● **Provided data**
▽
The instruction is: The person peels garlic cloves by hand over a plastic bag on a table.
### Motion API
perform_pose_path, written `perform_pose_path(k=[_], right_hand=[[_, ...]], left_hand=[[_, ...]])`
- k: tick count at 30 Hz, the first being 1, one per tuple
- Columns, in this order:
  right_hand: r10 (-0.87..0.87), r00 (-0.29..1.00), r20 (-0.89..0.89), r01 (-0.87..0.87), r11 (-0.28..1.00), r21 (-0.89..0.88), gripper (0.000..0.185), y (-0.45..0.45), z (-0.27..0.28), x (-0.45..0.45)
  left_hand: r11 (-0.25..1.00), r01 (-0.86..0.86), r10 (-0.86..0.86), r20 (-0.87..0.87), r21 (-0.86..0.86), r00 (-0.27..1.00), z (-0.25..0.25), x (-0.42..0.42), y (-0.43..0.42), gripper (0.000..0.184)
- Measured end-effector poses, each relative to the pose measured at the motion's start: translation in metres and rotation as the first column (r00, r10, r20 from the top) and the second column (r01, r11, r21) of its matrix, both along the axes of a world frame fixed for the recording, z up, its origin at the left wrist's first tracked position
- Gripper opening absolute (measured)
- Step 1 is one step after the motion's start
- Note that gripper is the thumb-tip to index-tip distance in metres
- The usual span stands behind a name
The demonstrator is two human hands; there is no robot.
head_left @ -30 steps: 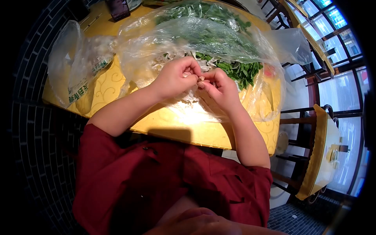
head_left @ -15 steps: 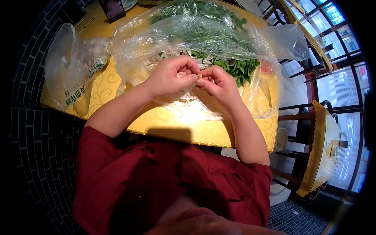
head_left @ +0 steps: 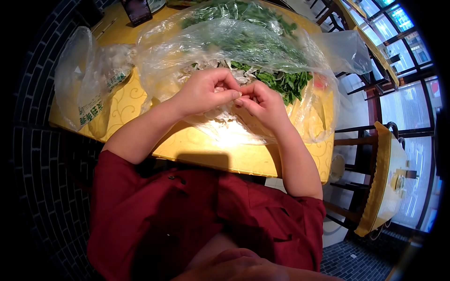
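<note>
My left hand [head_left: 208,92] and my right hand [head_left: 264,103] meet fingertip to fingertip over the table. Both are closed in a pinch around a small pale piece [head_left: 240,94], mostly covered by the fingers; it may be a garlic clove. Below and behind them, thin whitish papery scraps [head_left: 227,117] lie on a clear plastic sheet or bag [head_left: 159,61]. Just past my right hand is a heap of green leaves [head_left: 283,84], and more greens [head_left: 243,40] lie under the plastic farther back.
On the left stands a clear plastic bag with green print [head_left: 75,89], holding whitish contents. A dark phone-like device [head_left: 137,11] is propped at the back of the yellow-covered table [head_left: 197,152]. To the right are chairs and another table [head_left: 382,187].
My fingertips have drawn closer together, and the small pale piece shows less between them. The view has shifted very slightly; other things stay put.
</note>
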State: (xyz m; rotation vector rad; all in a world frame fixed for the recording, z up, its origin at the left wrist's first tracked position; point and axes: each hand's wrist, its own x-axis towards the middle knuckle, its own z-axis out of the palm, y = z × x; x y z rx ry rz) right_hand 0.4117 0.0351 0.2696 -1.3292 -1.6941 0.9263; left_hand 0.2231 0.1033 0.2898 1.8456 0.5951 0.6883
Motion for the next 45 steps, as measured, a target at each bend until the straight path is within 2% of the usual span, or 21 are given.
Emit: perform_pose_path(k=[2,5,7,10,14,16,19,22,25,28,31,38,45], right_hand=[[0.002,1.000,0.004,-0.002,1.000,0.004,0.018,0.000,0.000,-0.001],[-0.002,1.000,0.030,0.002,1.000,0.020,0.018,-0.002,0.003,-0.003],[-0.012,0.997,0.078,0.010,1.000,0.020,0.018,-0.005,0.007,-0.004],[-0.034,0.999,0.036,0.034,0.999,0.005,0.023,-0.004,0.003,-0.005],[-0.041,0.997,0.066,0.041,0.999,0.005,0.023,-0.004,0.006,-0.006],[-0.048,0.996,0.075,0.048,0.999,0.000,0.023,-0.005,0.008,-0.007],[-0.060,0.995,-0.076,0.055,0.997,-0.059,0.018,-0.006,0.011,-0.009],[-0.061,0.995,-0.076,0.061,0.998,0.005,0.020,-0.002,0.007,-0.007],[-0.073,0.995,-0.065,0.073,0.997,-0.014,0.019,-0.002,0.008,-0.007],[-0.109,0.981,-0.162,0.116,0.993,0.031,0.024,-0.001,0.003,-0.007],[-0.150,0.989,-0.018,0.151,0.983,0.102,0.024,-0.003,0.015,-0.006],[-0.141,0.990,0.004,0.138,0.980,0.145,0.023,-0.001,0.013,-0.003],[-0.124,0.991,0.058,0.115,0.985,0.132,0.023,-0.002,0.015,-0.003]], left_hand=[[0.999,0.005,-0.005,-0.004,-0.039,1.000,0.000,0.000,0.000,0.008],[0.997,0.019,-0.017,-0.021,0.070,1.000,0.000,-0.002,0.001,0.009],[0.997,0.003,-0.001,-0.020,0.076,1.000,-0.001,-0.001,-0.001,0.009],[0.993,-0.034,0.038,-0.035,0.111,0.999,-0.003,0.002,-0.005,0.008],[0.975,-0.090,0.103,-0.059,0.201,0.993,-0.006,0.004,-0.007,0.008],[0.978,-0.105,0.115,-0.042,0.179,0.993,-0.005,0.004,-0.008,0.008],[0.985,-0.120,0.126,-0.037,0.120,0.991,-0.001,0.004,-0.009,0.010],[0.987,-0.126,0.132,-0.050,0.099,0.990,0.003,0.003,-0.007,0.011],[0.986,-0.145,0.149,-0.044,0.083,0.988,0.002,0.002,-0.005,0.012],[0.987,-0.134,0.135,-0.004,0.088,0.991,0.001,0.002,-0.002,0.011],[0.991,-0.124,0.123,0.029,0.055,0.992,-0.002,0.003,-0.001,0.011],[0.987,-0.131,0.131,0.014,0.090,0.991,0.003,0.002,-0.001,0.011],[0.864,-0.114,0.120,0.020,0.491,0.993,0.004,-0.001,0.001,0.009]])
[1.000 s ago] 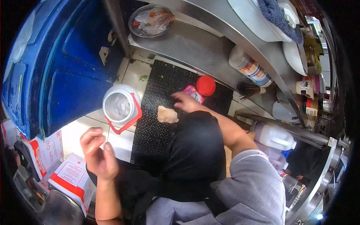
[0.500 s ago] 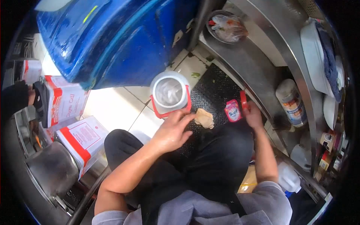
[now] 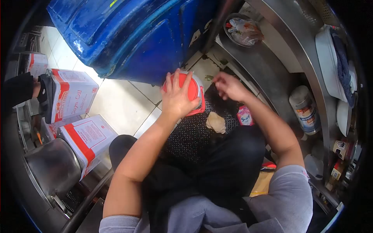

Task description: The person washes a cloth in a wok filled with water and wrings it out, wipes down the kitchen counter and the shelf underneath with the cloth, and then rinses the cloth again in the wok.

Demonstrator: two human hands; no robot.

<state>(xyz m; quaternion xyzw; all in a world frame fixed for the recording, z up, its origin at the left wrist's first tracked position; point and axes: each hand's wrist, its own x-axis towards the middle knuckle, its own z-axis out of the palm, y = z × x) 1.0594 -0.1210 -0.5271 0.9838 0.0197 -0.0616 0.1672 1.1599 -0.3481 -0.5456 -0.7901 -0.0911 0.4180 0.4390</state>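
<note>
A white jar [image 3: 200,84] with a red handle stands on the floor at the edge of a black perforated mat [image 3: 186,136]. My left hand [image 3: 177,93] covers the red lid [image 3: 192,91] on top of the jar, fingers spread over it and thumb down its side. Just right of the jar, my right hand [image 3: 230,86] hovers with loosely bent fingers and nothing visible in them. A crumpled beige cloth-like piece [image 3: 216,122] lies on the mat. Beside it is a pink Surf packet [image 3: 244,115], partly behind my right forearm.
A large blue plastic container [image 3: 136,42] stands ahead. Soya oil boxes [image 3: 77,95] and a metal pot [image 3: 52,165] are at left, where another person's dark sleeve [image 3: 17,90] reaches in. Metal shelving [image 3: 268,66] on the right bears a bowl with a plastic bag [image 3: 245,32] and a labelled bottle [image 3: 304,110].
The red lid has moved from my right hand, beside the packet, onto the jar's open mouth. My left hand has moved up onto it. My right hand has shifted forward and left, without the lid.
</note>
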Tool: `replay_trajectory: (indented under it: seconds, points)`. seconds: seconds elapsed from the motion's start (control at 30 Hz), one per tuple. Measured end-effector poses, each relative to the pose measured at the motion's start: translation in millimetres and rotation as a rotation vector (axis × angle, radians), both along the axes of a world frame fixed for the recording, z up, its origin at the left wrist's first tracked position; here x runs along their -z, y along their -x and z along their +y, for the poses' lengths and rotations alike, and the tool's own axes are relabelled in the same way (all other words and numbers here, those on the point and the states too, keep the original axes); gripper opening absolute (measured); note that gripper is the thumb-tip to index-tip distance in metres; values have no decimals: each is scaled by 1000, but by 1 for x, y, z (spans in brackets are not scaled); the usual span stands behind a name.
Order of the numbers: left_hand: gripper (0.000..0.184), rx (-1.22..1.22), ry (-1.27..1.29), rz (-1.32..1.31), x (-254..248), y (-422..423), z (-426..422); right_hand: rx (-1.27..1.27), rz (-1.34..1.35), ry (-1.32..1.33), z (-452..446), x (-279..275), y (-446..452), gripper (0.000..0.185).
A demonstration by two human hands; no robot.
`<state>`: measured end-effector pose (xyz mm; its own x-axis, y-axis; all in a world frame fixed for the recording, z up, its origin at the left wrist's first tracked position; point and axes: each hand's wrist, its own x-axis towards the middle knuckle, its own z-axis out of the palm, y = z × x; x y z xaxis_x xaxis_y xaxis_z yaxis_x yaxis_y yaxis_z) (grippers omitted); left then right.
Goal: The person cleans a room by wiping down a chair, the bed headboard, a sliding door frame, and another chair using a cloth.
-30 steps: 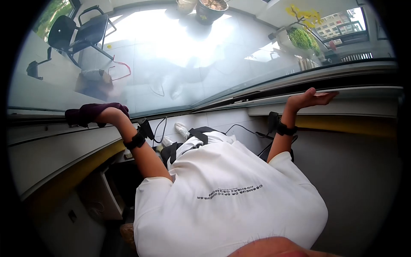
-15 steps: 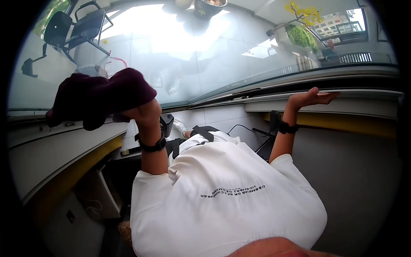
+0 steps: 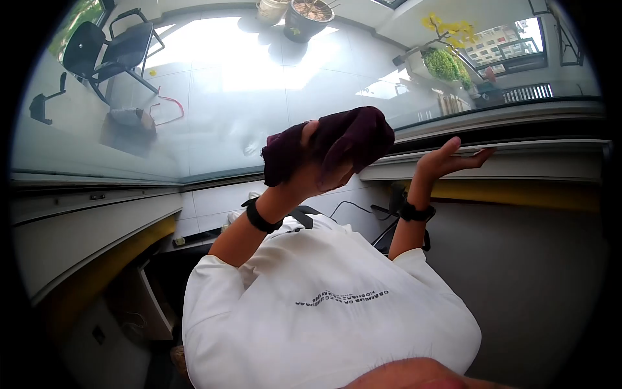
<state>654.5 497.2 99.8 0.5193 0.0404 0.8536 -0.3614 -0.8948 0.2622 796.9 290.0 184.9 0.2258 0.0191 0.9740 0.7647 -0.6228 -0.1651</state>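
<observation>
A dark maroon cloth (image 3: 355,137) is bunched in my left hand (image 3: 317,174), which is raised near the middle of the view with its fingers partly hidden in the folds. The cloth overlaps the glass pane (image 3: 214,129) and the dark window frame in view; whether it touches them I cannot tell. On the right, my right hand (image 3: 448,161) has its thumb apart and its fingers stretched along the edge of the white ledge (image 3: 544,162). Nothing shows in it. Both wrists wear black bands.
Through the glass are a black chair (image 3: 126,52), a dark plant pot (image 3: 307,21), a green plant (image 3: 444,66) and yellow flowers (image 3: 453,31). A black cable (image 3: 343,204) and a white cabinet edge (image 3: 155,298) lie below the ledge.
My left hand has moved from the far left to the middle with the maroon cloth. My right hand stays by the ledge, a little further left in view.
</observation>
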Motion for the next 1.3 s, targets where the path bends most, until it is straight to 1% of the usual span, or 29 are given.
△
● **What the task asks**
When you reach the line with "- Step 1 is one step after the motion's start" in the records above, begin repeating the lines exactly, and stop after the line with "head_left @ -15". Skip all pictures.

● **Problem solution**
- Step 1 is one step after the motion's start
- Note that gripper is the thumb-tip to index-tip distance in metres
- The usual span stands behind a name
The demonstrator is two human hands; there is no robot.
head_left @ -30 steps: 
head_left @ -15 steps: 

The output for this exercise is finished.